§ Description of the task:
Select every line below containing the word "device".

Records drawn from a dataset
-=-=-
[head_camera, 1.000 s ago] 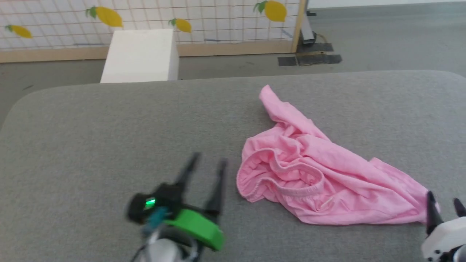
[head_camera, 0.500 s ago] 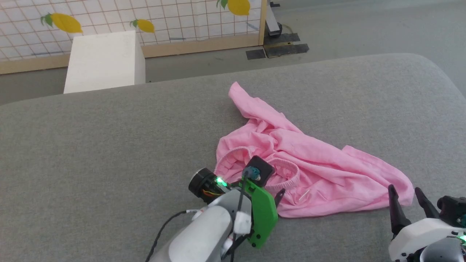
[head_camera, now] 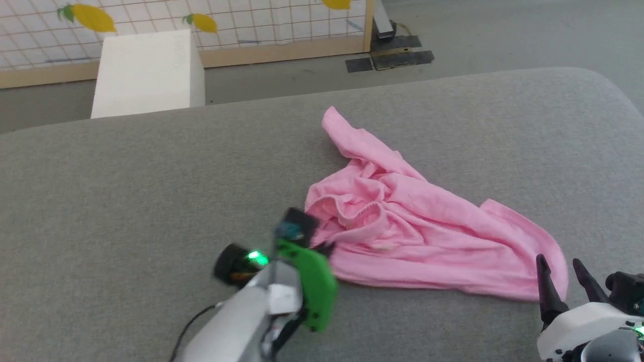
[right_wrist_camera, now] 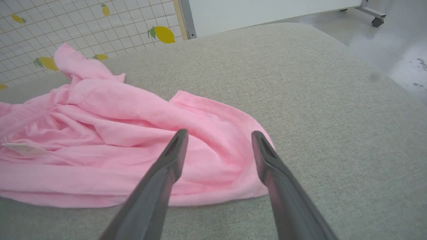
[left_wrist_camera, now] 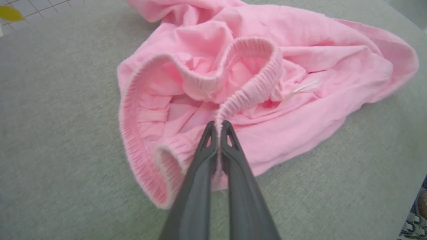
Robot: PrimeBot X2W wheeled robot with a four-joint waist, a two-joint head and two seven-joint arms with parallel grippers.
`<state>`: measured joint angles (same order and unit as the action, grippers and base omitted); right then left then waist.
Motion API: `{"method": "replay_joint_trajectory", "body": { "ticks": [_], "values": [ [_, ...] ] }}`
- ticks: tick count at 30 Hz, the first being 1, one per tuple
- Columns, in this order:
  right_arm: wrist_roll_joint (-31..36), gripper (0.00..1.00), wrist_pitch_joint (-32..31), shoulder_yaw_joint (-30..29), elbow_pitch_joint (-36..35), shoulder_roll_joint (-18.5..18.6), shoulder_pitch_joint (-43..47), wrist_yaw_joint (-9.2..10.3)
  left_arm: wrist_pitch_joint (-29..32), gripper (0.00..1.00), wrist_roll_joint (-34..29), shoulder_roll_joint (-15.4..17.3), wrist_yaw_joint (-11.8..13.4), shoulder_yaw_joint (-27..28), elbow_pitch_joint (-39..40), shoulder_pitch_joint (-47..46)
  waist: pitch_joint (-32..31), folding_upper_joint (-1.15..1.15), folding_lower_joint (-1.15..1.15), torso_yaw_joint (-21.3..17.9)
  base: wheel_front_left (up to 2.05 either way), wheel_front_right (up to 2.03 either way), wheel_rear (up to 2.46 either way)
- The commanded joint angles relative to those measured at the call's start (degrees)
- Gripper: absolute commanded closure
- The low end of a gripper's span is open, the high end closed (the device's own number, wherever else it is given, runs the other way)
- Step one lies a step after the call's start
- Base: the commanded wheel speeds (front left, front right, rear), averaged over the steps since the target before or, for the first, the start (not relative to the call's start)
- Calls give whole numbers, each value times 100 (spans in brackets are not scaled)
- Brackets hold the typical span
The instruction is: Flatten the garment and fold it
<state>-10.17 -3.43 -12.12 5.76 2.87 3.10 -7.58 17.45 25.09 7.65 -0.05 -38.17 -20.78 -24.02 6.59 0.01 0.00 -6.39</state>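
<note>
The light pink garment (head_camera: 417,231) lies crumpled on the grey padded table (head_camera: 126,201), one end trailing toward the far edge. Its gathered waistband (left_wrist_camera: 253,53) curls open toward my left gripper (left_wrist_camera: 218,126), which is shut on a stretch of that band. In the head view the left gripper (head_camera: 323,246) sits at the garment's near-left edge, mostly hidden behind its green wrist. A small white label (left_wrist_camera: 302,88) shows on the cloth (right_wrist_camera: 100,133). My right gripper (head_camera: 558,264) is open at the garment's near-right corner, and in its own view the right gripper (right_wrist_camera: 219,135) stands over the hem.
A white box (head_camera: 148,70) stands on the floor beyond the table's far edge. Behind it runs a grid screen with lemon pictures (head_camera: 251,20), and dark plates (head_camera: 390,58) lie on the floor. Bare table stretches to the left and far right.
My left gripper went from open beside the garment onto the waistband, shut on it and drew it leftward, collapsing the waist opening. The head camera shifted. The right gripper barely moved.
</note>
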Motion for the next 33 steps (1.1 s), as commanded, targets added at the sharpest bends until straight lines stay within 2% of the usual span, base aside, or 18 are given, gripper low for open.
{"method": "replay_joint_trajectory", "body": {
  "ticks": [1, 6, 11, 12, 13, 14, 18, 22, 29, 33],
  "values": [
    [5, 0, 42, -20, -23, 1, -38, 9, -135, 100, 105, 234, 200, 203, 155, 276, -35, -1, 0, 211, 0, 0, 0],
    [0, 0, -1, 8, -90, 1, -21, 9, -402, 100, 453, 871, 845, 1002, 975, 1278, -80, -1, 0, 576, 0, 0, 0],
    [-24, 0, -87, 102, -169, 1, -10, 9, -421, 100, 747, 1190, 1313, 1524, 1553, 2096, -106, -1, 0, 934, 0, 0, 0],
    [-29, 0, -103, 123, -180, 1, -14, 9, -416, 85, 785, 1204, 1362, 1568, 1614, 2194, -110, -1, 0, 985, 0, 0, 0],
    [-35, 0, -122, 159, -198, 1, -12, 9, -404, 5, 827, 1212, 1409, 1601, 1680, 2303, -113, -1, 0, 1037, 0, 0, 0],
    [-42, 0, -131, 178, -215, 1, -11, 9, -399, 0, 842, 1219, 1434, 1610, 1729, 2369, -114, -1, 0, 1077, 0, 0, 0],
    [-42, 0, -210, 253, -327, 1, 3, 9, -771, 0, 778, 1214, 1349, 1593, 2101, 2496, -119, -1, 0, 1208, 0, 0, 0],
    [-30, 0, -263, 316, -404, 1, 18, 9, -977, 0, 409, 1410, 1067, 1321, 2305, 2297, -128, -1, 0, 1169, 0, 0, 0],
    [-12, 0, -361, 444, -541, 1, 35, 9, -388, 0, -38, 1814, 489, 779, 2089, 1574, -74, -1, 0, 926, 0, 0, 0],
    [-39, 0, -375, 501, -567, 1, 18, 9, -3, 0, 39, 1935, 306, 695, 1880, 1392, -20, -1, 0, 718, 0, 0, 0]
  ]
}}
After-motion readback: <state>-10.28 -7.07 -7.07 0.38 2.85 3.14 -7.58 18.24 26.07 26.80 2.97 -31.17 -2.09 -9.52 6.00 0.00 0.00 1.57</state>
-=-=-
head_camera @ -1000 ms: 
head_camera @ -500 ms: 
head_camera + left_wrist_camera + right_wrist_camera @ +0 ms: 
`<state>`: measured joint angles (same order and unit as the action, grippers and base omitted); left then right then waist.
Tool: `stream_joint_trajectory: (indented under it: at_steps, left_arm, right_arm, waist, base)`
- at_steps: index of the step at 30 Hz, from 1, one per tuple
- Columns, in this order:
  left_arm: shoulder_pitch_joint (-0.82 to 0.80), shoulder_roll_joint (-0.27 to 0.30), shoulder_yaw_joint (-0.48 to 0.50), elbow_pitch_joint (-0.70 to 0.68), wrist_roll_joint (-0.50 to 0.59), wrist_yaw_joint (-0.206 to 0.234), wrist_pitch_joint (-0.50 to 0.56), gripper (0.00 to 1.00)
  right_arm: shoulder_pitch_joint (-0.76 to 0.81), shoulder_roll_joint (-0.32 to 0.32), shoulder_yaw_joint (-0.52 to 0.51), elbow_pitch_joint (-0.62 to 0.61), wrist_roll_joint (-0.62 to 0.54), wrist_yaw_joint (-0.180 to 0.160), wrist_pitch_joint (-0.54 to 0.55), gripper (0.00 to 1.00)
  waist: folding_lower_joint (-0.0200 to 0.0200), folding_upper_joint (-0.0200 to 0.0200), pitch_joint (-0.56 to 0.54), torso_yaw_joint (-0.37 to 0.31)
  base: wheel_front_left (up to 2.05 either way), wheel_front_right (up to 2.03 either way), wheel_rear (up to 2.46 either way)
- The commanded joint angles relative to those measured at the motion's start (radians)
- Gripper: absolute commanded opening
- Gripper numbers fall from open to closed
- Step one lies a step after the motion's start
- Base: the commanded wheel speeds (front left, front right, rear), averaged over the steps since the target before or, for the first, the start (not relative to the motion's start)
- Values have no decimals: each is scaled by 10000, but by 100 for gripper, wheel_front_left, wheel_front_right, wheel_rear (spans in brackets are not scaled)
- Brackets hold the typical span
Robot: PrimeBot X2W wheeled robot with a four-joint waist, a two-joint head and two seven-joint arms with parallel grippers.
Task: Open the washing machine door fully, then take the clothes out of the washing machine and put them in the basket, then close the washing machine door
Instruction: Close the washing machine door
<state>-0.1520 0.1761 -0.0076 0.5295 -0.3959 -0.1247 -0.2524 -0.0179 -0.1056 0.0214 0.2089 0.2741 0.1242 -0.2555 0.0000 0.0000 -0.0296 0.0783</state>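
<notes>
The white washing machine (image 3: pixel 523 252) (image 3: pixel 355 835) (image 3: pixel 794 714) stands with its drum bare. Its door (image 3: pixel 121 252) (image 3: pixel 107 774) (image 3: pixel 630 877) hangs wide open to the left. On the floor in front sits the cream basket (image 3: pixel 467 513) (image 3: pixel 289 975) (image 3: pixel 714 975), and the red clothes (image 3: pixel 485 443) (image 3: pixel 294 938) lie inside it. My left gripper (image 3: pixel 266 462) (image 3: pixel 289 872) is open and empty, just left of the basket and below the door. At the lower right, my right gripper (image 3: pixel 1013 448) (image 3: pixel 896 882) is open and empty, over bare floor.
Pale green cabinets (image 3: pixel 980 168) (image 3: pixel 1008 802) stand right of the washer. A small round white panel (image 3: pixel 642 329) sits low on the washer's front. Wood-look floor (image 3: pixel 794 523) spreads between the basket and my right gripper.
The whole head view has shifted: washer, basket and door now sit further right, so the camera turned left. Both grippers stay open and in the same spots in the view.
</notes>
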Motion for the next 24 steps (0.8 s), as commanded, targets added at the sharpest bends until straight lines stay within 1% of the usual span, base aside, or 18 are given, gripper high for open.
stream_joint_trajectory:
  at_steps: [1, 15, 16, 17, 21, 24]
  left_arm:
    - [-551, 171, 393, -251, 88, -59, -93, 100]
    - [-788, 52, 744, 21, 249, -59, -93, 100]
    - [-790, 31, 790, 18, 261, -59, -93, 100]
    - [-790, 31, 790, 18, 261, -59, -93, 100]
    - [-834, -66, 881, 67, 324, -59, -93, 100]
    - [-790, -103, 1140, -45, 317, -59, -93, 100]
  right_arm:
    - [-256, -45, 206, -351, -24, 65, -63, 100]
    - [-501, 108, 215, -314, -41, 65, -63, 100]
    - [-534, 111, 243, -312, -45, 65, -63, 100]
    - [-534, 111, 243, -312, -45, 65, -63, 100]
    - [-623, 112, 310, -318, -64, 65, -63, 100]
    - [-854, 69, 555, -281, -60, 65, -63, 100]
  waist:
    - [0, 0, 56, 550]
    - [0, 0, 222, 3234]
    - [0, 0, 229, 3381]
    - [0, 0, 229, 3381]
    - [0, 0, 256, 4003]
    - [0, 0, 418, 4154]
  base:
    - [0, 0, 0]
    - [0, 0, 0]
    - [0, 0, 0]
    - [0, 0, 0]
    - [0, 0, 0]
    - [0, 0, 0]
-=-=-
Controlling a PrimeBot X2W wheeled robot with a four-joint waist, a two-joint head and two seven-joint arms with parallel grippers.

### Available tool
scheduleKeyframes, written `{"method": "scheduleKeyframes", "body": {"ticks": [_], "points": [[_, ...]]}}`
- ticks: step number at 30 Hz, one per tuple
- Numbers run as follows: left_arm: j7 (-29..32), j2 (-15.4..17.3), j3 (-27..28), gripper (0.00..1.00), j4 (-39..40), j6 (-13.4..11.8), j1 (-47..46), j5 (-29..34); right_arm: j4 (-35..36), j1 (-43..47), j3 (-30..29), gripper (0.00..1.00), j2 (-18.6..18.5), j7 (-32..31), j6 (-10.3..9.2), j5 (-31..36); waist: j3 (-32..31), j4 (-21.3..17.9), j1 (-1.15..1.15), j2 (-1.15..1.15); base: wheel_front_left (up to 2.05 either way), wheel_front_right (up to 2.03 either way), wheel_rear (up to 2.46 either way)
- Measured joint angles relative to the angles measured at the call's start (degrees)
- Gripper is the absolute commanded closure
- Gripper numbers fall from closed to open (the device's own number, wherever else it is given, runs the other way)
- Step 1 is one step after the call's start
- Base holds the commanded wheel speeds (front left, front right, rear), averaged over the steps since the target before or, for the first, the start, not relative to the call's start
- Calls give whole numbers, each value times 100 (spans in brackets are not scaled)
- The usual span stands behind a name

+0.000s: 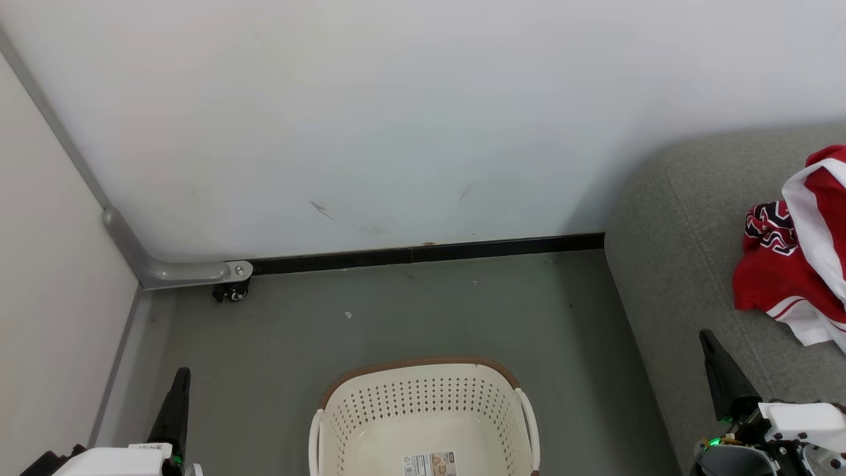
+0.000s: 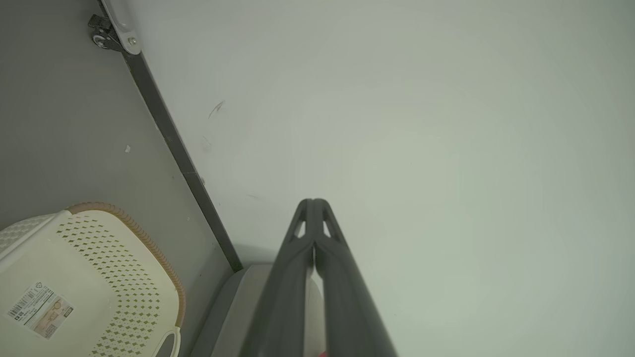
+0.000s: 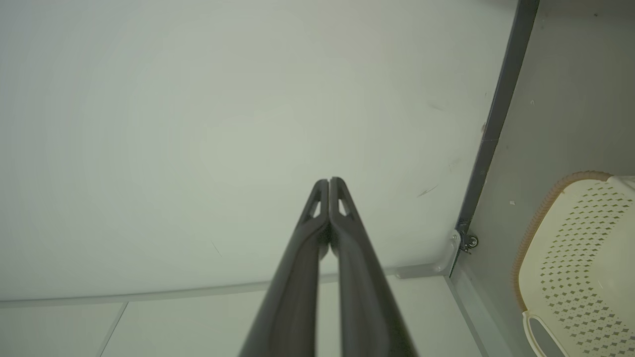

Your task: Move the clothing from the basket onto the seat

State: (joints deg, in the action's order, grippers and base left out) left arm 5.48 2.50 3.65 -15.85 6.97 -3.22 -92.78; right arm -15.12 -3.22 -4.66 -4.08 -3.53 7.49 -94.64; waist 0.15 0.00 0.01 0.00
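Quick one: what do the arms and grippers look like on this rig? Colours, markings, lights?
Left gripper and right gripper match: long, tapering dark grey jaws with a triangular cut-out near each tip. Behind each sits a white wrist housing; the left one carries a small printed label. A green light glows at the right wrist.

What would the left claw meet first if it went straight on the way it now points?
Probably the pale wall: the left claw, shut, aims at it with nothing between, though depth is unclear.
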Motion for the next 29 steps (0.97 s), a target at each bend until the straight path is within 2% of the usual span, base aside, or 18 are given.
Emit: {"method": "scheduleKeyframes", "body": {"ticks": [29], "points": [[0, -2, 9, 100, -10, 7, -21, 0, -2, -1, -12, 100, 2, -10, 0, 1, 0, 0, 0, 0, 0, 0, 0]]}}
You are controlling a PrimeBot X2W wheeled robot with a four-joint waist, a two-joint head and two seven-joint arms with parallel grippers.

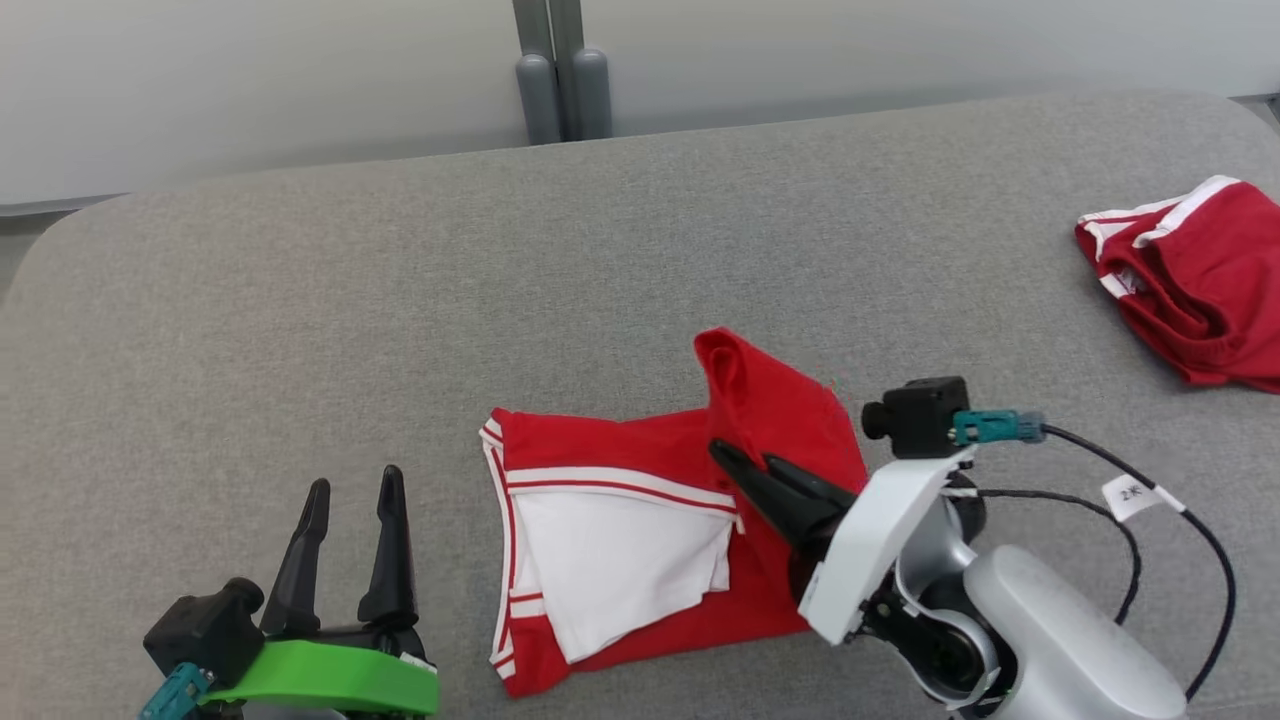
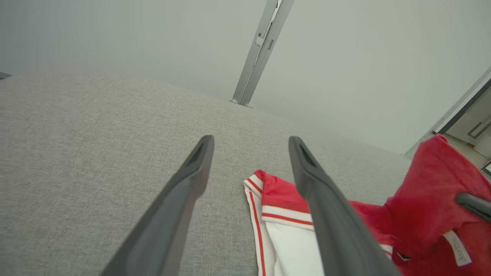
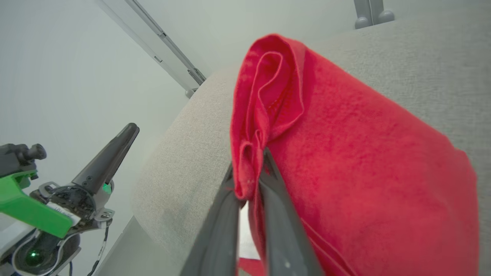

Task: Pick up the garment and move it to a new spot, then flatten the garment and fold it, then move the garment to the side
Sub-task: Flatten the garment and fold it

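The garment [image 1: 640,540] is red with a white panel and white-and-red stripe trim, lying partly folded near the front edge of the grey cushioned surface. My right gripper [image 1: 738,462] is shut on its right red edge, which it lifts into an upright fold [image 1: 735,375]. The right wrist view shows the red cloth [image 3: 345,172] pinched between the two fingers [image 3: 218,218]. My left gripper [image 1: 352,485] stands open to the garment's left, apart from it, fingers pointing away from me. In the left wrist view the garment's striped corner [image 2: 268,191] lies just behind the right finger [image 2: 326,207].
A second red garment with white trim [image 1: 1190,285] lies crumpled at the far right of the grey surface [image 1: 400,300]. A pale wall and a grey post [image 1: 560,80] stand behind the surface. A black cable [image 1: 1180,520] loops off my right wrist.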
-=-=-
§ Answer:
- The low end of a gripper's span is open, the high end closed (the device's own number, wherever else it is given, runs the other way)
- Gripper numbers fall from closed to open (the device's own number, wherever else it is given, runs the other way)

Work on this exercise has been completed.